# Software Tools in Haskell: archive

## bundle text files

Posted on 2016-03-08 by nbloomf

This post is literate Haskell; you can load the source into GHCi and play along.

-- archive: bundle text files
module Main where

import System.Exit (exitSuccess, exitFailure)
import System.Environment (getArgs, getProgName)
import System.Directory (doesFileExist)
import System.IO (hPutStrLn, stderr)
import Data.List (unfoldr, find)
import Control.Monad (foldM)

archive is an extremely limited form of the standard tool tar. From a bird’s eye view, it bundles one or more text files into a single archive, which can be thought of as a mapping from file names to file contents.
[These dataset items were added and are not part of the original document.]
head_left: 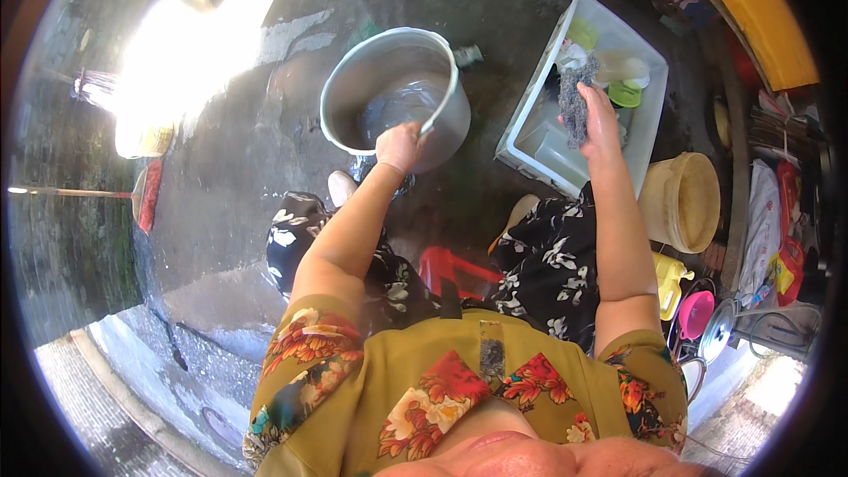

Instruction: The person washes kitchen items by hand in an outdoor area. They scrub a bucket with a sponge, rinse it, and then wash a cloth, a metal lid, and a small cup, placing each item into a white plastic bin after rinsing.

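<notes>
My left hand [401, 148] grips the near rim of a large metal pot [450, 122], which is tilted with its mouth towards me. A little water shines inside the pot. In my right hand [601, 120] is a grey scouring cloth [576, 103], held over a white plastic crate [656, 99]. Inside the crate lie a green plastic cup [625, 94], a clear container [553, 152] and other pieces, some hidden behind my hand and the cloth.
A beige bucket [695, 202] stands right of the crate, near a yellow jug [669, 283] and a pink bowl [695, 315]. A red plastic stool [437, 268] shows between my legs. At left lies a red-headed broom [151, 195]. The dark floor [218, 258] is wet.
</notes>
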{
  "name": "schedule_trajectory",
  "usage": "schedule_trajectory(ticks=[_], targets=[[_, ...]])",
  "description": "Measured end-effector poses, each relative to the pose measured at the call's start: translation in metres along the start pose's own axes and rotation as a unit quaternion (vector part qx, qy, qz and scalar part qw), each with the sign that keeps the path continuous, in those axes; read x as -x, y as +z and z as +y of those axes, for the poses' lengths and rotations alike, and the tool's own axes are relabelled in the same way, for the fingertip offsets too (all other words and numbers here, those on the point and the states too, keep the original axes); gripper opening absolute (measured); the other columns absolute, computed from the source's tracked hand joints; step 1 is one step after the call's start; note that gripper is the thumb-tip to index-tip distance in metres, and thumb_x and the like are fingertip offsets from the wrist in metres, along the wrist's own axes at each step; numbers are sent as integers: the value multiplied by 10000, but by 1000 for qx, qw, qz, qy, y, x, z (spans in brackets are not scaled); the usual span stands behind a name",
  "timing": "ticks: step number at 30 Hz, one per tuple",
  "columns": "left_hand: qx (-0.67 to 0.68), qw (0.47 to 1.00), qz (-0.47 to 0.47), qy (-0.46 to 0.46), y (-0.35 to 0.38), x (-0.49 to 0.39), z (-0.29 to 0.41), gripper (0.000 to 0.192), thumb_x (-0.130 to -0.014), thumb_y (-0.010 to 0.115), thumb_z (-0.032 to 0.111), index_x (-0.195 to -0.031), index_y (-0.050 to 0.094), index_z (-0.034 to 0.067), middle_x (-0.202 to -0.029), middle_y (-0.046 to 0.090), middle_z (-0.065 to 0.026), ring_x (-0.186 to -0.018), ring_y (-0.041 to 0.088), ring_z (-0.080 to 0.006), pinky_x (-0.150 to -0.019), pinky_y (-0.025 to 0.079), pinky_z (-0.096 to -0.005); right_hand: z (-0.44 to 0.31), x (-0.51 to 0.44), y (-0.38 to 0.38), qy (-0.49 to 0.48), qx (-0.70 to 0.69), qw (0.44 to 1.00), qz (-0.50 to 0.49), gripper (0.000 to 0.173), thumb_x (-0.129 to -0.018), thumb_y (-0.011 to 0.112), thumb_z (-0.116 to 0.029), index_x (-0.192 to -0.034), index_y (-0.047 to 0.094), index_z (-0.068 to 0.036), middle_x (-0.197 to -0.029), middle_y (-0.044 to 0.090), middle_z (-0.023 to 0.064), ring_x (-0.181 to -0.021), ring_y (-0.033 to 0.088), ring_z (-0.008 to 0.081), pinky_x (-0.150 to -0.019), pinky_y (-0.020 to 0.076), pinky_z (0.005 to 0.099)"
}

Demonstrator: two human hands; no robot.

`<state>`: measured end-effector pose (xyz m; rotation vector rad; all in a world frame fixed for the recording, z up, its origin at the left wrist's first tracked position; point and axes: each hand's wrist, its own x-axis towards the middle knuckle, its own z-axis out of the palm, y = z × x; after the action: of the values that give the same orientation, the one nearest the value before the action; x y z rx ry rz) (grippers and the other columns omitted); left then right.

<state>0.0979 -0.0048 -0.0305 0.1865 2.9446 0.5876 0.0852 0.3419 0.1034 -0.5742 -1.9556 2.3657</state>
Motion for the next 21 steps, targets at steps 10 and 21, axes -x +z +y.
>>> schedule_trajectory(ticks=[10,21], targets=[[469,826,236,-207,-14,-32,-71,440,-967,611,376,-758,630,-10,-636,591,-61,-581,513,-174,-584,433,-366,-11,4,1,6,-18,1000,11,299,-924,632,-274,-1138,606,-66,-935,659,57,-788,657,173,-597,570,364],[632,672,222,-316,-21,-40,-87,412,-999,579,366,-1024,665,-37,-862,635,-48,-730,537,-146,-661,463,-327,0,12,12,12,15,1000,20,226,-929,625,-233,-1092,595,-79,-849,635,10,-669,599,124,-528,499,313]])
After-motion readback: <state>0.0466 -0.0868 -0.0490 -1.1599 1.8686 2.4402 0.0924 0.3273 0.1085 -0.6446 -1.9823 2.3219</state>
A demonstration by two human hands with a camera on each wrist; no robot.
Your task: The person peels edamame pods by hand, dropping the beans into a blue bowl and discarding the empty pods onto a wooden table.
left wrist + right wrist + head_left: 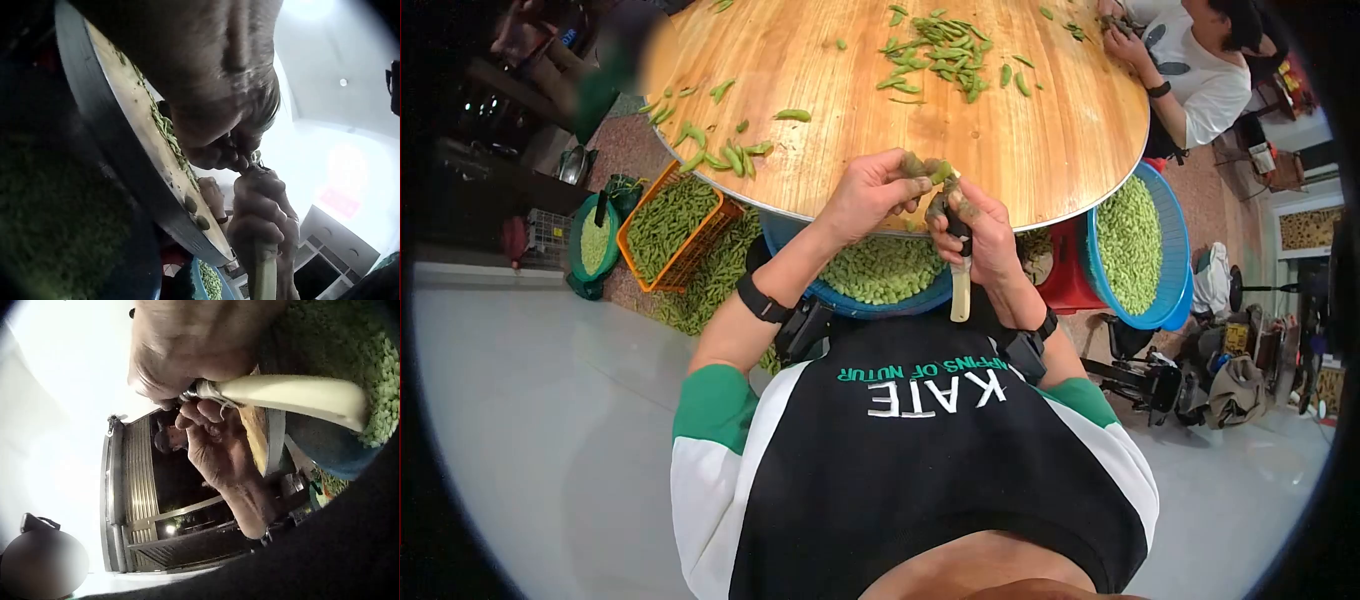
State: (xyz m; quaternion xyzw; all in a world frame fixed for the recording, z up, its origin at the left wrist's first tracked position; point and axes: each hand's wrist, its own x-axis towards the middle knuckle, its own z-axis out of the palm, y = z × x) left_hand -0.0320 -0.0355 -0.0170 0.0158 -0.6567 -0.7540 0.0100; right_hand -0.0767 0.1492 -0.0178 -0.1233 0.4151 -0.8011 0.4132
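Observation:
My left hand [870, 192] pinches a green bean pod [941, 173] between thumb and fingers, just over the table's near edge. Right beside it, my right hand [984, 240] grips a tool with a pale cream handle [961, 295] and a black-wrapped part. That handle [294, 397] sticks out below the curled fingers in the right wrist view; the tool's working end is hidden by the hands. The fingertips of both hands come together at the pod and look darkly stained. Shelled green beans [882, 272] fill a blue basin [778, 235] beneath my hands.
The round wooden table [780, 75] carries a pile of pods [950, 50] and scattered pods [735, 157] at left. An orange crate [722, 215] holds more pods. At right, a blue basket [1178, 250] of shelled beans stands by a red stool [1065, 265]. Another person [1200, 70] works across the table.

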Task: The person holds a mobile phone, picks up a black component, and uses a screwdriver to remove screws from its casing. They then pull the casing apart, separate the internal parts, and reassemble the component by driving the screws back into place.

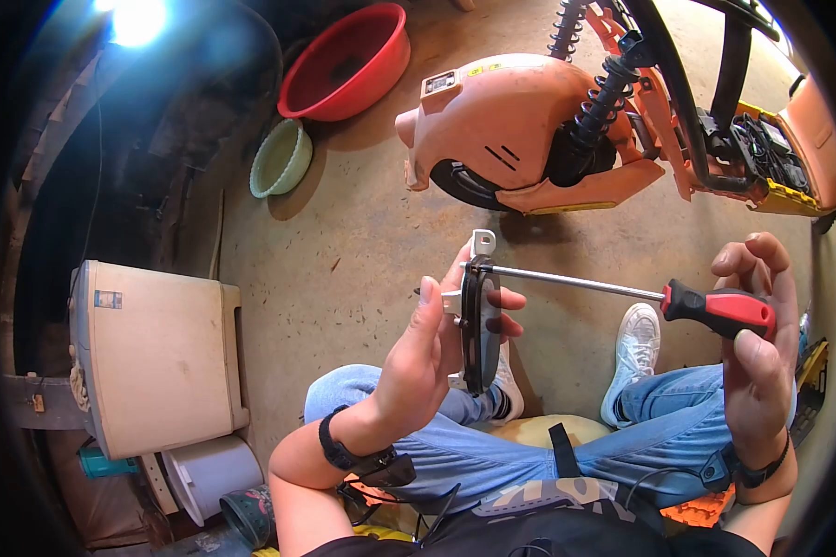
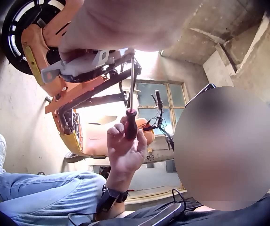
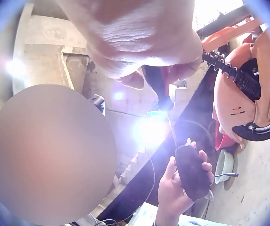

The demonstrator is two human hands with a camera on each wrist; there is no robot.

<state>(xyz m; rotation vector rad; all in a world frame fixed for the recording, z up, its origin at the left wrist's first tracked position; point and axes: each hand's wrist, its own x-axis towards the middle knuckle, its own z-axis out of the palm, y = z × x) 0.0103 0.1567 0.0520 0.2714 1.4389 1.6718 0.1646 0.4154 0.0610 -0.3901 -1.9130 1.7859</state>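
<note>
My left hand (image 1: 411, 360) grips a dark oval part with white mounting tabs (image 1: 474, 325), held on edge above my lap. Its thumb lies on the tabbed side, and fingertips show past the dark face. In the right wrist view that dark face (image 3: 192, 172) appears broad and smooth. A red and black screwdriver (image 1: 720, 311) is held by its handle in my right hand (image 1: 760, 381), between thumb and fingers. The screwdriver's metal shaft (image 1: 576, 281) runs nearly level to the left, its tip right at the part's upper edge.
An orange electric scooter (image 1: 520, 111) stands ahead with its wheel and shock absorber exposed. Behind it to the left are a red basin (image 1: 395, 56) and a pale green basin (image 1: 286, 160). A white box-like cabinet (image 1: 158, 343) and a white bucket (image 1: 215, 478) stand at left.
</note>
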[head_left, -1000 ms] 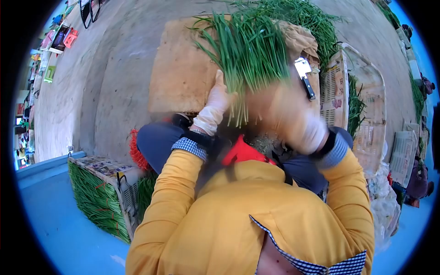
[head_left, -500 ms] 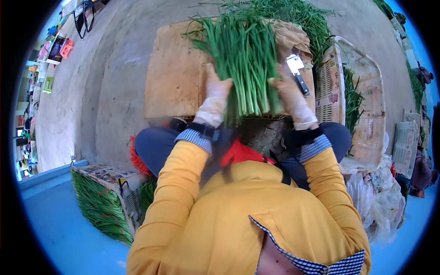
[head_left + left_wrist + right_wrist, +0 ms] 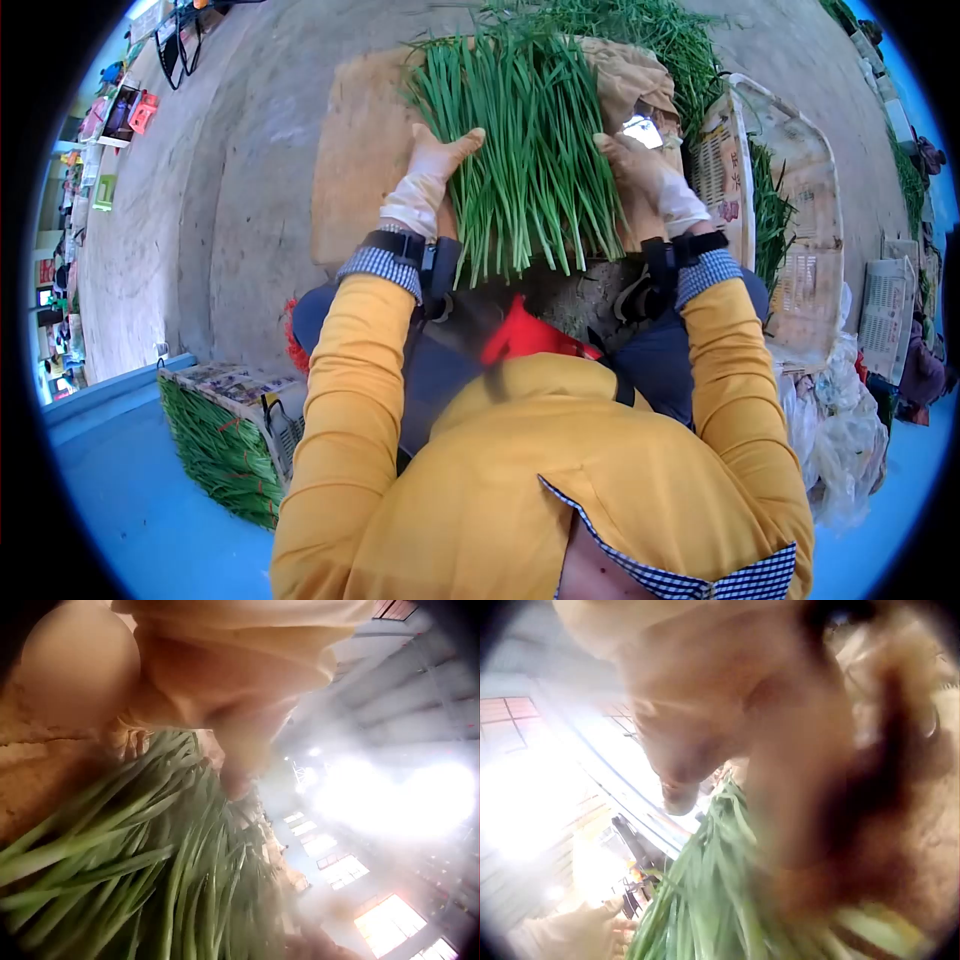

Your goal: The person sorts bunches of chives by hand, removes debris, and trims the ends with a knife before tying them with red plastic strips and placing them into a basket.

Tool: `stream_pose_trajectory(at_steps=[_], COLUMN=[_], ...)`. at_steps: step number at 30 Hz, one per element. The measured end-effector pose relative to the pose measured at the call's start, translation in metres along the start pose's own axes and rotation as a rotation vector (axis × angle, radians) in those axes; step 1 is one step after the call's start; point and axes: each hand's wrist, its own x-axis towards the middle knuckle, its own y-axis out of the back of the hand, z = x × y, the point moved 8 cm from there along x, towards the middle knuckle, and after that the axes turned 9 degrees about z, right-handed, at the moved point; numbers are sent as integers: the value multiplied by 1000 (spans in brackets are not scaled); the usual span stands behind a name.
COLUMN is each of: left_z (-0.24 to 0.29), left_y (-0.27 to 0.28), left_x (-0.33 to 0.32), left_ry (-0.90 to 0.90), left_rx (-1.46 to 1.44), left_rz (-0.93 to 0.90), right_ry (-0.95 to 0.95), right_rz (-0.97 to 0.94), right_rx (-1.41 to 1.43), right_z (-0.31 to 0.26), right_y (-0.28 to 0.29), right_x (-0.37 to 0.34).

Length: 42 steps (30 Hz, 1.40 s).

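Note:
A wide bunch of garlic chives (image 3: 525, 150) lies on a tan board (image 3: 360, 150), its pale cut ends reaching past the near edge. My gloved left hand (image 3: 437, 165) rests along the bunch's left side, thumb pointing in toward the leaves. Along the right side is my gloved right hand (image 3: 640, 170), its thumb also toward the leaves. Both wrist views show the chives (image 3: 187, 862) just below the hands, the thumb (image 3: 679, 796) extended in the right one. A cleaver's bright blade (image 3: 643, 131) shows beyond the right hand, which hides its handle.
A brown cloth (image 3: 635, 80) lies at the board's far right corner, near a heap of loose greens (image 3: 690, 50). A plastic crate (image 3: 830, 210) with greens stands to the right. Another crate (image 3: 235, 385) packed with tied bunches is at lower left.
The right hand, blurred near the lap at first, came up to the chives' right side. The hands moved apart and the bunch spread wider and flatter. The right hand now covers the cleaver's handle.

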Motion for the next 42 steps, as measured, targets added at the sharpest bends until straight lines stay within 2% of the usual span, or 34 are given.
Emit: stream_pose_trajectory(at_steps=[1, 2, 3, 4, 5, 7, 9, 11, 13, 14, 15, 16, 17, 18, 22, 25, 27, 28, 29, 30, 31, 32, 33, 34, 35, 36, 37, 38, 39, 41, 42], left_z=[-1, -3, -4, 9, 0, -2, -5, 16, 63, 82, 107, 145, 170, 192, 235, 239, 241, 231, 221, 208, 206, 206, 208, 218, 216, 213, 215, 211, 218, 237, 245], left_y=[-7, -23, -43, -50, -65, -79, -84, -63, -48, -39, -29, -11, -2, 5, 21, 16, 9, 3, -4, -14, -17, -20, -22, -24, -28, -33, -34, -35, -32, -31, -14], left_x=[5, 5, 3, -4, -5, -9, -29, -52, -64, -64, -76, -80, -81, -84, -80, -88, -98, -94, -91, -86, -84, -83, -81, -87, -89, -91, -95, -93, -94, -97, -79], left_ry=[-10, 38, 89, -48, 72, 178, 413, 430, 176, 58, 62, -211, -291, -358, -534, -511, -574, -549, -523, -344, -348, -358, -369, -562, -568, -526, -483, -355, -355, -302, -886], left_rx=[-2, -91, -179, -228, -188, -543, -736, -722, -894, -865, -875, -853, -739, -758, -722, -603, -616, -610, -605, -590, -588, -622, -655, -594, -592, -646, -700, -740, -738, -1050, -672], left_rz=[6, -64, -136, -22, 52, -84, -356, -303, -396, -397, -426, -386, -353, -362, -376, -390, -387, -394, -402, -478, -480, -499, -516, -534, -535, -549, -565, -565, -569, -784, -400], right_ry=[-140, -282, -179, -47, -230, -278, -379, -337, -222, -171, -29, 109, 113, 262, 415, 437, 441, 442, 464, 486, 505, 542, 548, 416, 283, 328, 331, 450, 564, 553, 863], right_rz=[-12, -27, -66, -83, -113, -230, -293, -322, -350, -336, -313, -250, -251, -316, -219, -127, -242, -240, -173, -105, -36, -33, -29, -138, -246, -263, -257, -112, 32, 75, 311], right_rx=[64, 131, -37, 209, 210, 589, 895, 964, 998, 935, 821, 854, 782, 820, 646, 649, 519, 520, 399, 278, 156, 429, 429, 411, 392, 108, 109, 169, 229, 121, 101], right_z=[13, 20, -5, -9, -34, -31, -31, -44, -89, -96, -105, -156, -171, -195, -225, -221, -207, -207, -207, -208, -209, -206, -201, -190, -178, -188, -180, -172, -170, -215, -248], right_y=[-18, -36, -46, -76, -85, -116, -130, -127, -103, -94, -81, -54, -41, -29, 6, 14, 5, 5, 7, 10, 13, 16, 15, 3, -7, -7, -13, -12, -7, 11, 28], right_x=[13, 20, 24, 36, 17, 17, 0, -7, -22, -20, -13, -26, -27, -26, -23, -18, -20, -22, -24, -28, -32, -42, -40, -31, -27, -29, -25, -18, -17, -29, -42])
It does not maintain a hierarchy of its contents and only works with text files. In fact the archive “format” is little more than the concatenation of file names and contents.

An archive consists of a sequence of entries of the form

#name of file
>line 1 of file
>line 2 of file

Lines starting with any character other than # or > are ignored. (We shouldn’t be editing the archive file by hand, and we’ll be careful that archive writes correctly formatted archives.) If two items in an archive have the same name, we ignore all but the first. This shouldn’t happen if we only manipulate archives with archive, but our archive format is such that the concatenation of two archives may be a valid archive. The program is called in one of the following ways:

archive NAME --list
archive NAME --get FILE ...
archive NAME --remove FILE ...
archive NAME --replace FILE ...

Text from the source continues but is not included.